▶ _What you are asked to do_: Reproduce, exactly, the lines of the material below from the line containing "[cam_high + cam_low" through the line containing "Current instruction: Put", with both end lines included and nothing else.

* * *

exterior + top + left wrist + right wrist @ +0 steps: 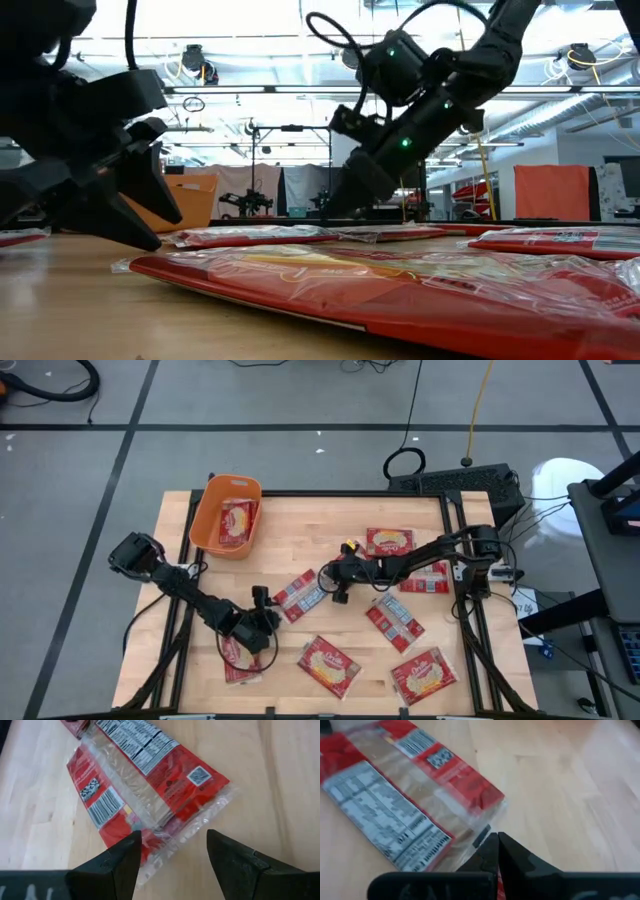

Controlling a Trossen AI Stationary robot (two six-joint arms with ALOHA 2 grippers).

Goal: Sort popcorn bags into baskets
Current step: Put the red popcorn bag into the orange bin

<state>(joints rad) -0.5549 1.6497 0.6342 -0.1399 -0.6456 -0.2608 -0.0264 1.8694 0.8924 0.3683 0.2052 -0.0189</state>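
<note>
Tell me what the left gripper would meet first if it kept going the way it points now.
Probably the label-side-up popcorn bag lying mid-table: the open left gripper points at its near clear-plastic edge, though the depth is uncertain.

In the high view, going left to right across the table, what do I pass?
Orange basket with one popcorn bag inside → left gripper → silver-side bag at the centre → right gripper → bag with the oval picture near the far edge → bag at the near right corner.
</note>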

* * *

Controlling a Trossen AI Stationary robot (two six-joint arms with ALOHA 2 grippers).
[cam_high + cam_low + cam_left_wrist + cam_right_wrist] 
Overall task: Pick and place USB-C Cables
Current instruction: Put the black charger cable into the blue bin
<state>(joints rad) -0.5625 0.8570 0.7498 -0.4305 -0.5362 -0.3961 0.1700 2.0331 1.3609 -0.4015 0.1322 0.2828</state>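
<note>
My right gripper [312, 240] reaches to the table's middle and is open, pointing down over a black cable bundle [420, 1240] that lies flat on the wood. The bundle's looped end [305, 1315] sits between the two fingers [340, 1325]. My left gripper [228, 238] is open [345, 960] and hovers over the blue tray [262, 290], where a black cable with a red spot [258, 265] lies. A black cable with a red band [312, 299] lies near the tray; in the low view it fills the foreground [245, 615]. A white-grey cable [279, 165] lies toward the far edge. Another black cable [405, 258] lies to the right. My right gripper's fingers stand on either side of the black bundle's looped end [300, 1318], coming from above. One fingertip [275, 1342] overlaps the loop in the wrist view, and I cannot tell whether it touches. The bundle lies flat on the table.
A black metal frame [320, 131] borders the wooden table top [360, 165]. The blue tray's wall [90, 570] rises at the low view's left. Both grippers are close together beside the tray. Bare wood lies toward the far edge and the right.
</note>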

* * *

▶ _Exercise result_:
[cam_high + cam_low + cam_left_wrist + cam_right_wrist] 
Overall task: Pick and place USB-C Cables
Current instruction: Put the black charger cable into the blue bin

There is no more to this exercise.